* [GIVEN MATERIAL]
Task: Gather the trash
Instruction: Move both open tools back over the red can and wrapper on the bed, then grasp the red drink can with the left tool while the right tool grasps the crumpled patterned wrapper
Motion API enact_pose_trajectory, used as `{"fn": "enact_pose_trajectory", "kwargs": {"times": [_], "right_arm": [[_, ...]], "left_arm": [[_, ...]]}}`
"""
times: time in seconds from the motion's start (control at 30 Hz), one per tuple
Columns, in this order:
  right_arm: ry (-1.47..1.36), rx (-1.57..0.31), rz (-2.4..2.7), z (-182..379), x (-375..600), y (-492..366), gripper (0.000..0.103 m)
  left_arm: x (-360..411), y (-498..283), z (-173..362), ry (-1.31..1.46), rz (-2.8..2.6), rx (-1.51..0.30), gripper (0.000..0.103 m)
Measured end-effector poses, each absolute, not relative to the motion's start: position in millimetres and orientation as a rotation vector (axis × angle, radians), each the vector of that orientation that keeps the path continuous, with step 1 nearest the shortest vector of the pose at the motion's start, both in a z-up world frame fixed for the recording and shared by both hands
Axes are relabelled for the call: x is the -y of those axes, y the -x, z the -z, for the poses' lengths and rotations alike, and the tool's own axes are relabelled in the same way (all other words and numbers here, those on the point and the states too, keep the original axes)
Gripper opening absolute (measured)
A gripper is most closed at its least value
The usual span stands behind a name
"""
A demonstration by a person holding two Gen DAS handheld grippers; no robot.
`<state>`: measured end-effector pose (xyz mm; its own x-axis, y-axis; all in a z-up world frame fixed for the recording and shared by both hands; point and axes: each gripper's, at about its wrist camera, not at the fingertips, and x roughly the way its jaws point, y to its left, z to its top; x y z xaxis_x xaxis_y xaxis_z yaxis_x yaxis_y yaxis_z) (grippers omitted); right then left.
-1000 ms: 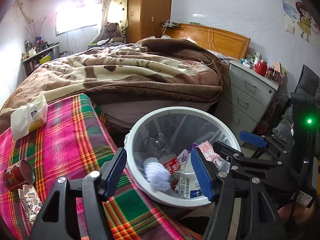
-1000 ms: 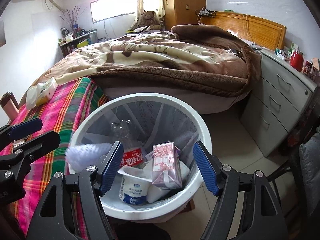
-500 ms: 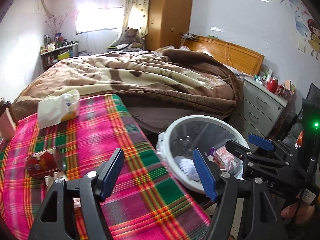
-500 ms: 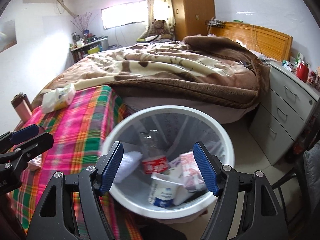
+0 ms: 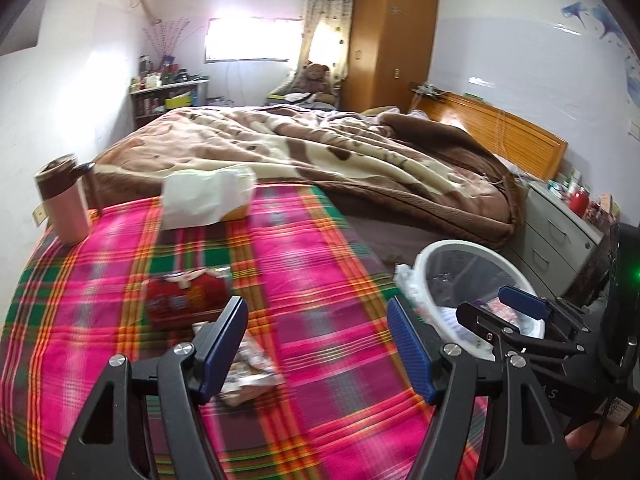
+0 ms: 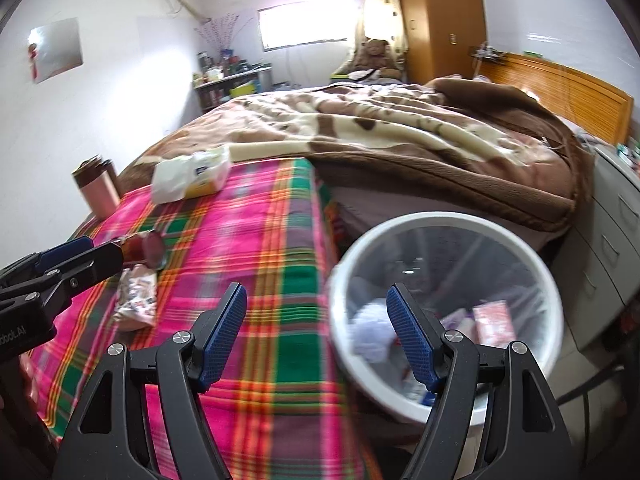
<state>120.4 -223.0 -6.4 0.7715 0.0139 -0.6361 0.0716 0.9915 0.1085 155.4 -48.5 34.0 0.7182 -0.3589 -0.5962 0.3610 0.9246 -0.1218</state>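
Pink-and-green plaid cloth [image 5: 304, 280] is covering the table and serving as the landmark for everything here. The left gripper [image 5: 318, 340] is hanging above the near part of the cloth with its blue-padded jaws spread wide and holding nothing. A red can [image 5: 184, 300] is lying on its side on the cloth just beyond the left finger, and a crumpled wrapper [image 5: 248, 364] is lying on the cloth nearer than the can, partly hidden behind that finger. At the cloth's far edge a white tissue pack [image 5: 208, 196] is sitting, and a pink tumbler [image 5: 64, 200] is standing upright at the far left corner.

The right gripper [image 6: 318, 338] is hovering over the cloth's right edge, jaws likewise spread and empty. Just off that edge the white trash bin [image 6: 548, 292] is standing on the floor, lined with a clear bag and holding a white crumpled wad [image 6: 370, 326] and a pink carton [image 6: 494, 320], both blurred. Beyond the cloth's far side a brown blanket [image 6: 400, 128] is lying over the bed.
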Motion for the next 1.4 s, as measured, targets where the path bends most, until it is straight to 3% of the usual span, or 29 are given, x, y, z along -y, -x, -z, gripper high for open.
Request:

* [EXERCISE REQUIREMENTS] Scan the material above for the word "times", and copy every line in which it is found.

* [ANSWER FOR THE TASK]
Motion API enact_pose_trajectory, used as `{"fn": "enact_pose_trajectory", "kwargs": {"times": [_], "right_arm": [[_, ...]], "left_arm": [[_, ...]]}}`
times: time in seconds from the motion's start (control at 30 Hz), one per tuple

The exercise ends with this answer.